Stochastic Momentum Methods for Non-smooth Non-Convex Finite-Sum Coupled Compositional Optimization
This addresses optimization challenges in machine learning, particularly for deep learning applications, but is incremental as it improves upon existing methods with a modest complexity reduction.
The paper tackles the problem of non-smooth non-convex finite-sum coupled compositional optimization (FCCO) by proposing stochastic momentum methods, achieving a new state-of-the-art iteration complexity of O(1/ε^5) and applying it to constrained optimization problems with similar results.

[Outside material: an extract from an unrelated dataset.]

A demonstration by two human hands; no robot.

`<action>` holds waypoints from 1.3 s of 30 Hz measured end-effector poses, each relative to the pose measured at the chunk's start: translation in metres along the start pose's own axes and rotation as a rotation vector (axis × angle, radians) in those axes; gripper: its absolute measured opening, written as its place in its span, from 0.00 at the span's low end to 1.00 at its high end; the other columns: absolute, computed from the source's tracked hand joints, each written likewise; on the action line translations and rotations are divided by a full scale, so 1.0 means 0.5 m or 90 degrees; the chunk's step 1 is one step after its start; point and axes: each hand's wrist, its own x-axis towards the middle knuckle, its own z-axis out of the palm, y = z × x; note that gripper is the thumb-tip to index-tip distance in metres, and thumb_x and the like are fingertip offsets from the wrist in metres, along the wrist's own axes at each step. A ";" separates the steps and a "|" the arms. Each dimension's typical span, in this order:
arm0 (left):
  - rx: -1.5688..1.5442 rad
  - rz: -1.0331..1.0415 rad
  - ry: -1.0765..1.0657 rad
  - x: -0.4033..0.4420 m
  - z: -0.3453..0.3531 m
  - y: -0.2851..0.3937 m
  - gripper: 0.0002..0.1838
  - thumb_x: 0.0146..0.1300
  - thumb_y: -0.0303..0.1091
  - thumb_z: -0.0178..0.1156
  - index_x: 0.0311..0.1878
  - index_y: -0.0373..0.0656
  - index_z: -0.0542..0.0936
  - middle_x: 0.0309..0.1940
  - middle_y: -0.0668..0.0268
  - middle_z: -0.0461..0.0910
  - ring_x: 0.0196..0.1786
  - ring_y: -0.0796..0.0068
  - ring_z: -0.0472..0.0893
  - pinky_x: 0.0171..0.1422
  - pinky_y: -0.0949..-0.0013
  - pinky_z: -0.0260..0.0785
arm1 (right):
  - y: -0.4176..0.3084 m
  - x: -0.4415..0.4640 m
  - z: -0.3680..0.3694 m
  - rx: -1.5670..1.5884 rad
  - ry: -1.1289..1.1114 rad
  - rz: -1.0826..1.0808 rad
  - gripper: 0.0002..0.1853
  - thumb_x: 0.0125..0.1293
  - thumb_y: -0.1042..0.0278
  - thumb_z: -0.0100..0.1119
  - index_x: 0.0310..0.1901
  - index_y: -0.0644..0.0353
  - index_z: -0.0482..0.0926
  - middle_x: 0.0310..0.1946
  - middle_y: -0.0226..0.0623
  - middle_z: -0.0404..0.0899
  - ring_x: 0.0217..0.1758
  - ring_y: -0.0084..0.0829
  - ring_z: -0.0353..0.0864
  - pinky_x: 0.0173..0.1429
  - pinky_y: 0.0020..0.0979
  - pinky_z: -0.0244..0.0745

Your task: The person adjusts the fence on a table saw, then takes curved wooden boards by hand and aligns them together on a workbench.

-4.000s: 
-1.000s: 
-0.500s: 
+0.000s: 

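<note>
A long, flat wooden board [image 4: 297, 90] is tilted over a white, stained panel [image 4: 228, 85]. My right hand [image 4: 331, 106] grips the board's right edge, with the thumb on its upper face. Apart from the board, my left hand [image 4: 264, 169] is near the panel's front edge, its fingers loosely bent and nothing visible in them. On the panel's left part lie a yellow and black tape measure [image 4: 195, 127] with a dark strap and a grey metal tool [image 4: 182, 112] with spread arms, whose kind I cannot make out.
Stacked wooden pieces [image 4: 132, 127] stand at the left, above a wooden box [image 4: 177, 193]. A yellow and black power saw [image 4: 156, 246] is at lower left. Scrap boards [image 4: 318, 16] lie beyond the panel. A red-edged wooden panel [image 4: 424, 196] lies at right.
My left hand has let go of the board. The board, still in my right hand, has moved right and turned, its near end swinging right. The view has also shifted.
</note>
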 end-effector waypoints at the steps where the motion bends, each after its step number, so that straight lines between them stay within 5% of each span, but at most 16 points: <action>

Finite-sum Coupled Compositional Optimization (FCCO), characterized by its coupled compositional objective structure, emerges as an important optimization paradigm for addressing a wide range of machine learning problems. In this paper, we focus on a challenging class of non-convex non-smooth FCCO, where the outer functions are non-smooth weakly convex or convex and the inner functions are smooth or weakly convex. Existing state-of-the-art result face two key limitations: (1) a high iteration complexity of $O(1/ε^6)$ under the assumption that the stochastic inner functions are Lipschitz continuous in expectation; (2) reliance on vanilla SGD-type updates, which are not suitable for deep learning applications. Our main contributions are two fold: (i) We propose stochastic momentum methods tailored for non-smooth FCCO that come with provable convergence guarantees; (ii) We establish a new state-of-the-art iteration complexity of $O(1/ε^5)$. Moreover, we apply our algorithms to multiple inequality constrained non-convex optimization problems involving smooth or weakly convex functional inequality constraints. By optimizing a smoothed hinge penalty based formulation, we achieve a new state-of-the-art complexity of $O(1/ε^5)$ for finding an (nearly) $ε$-level KKT solution. Experiments on three tasks demonstrate the effectiveness of the proposed algorithms.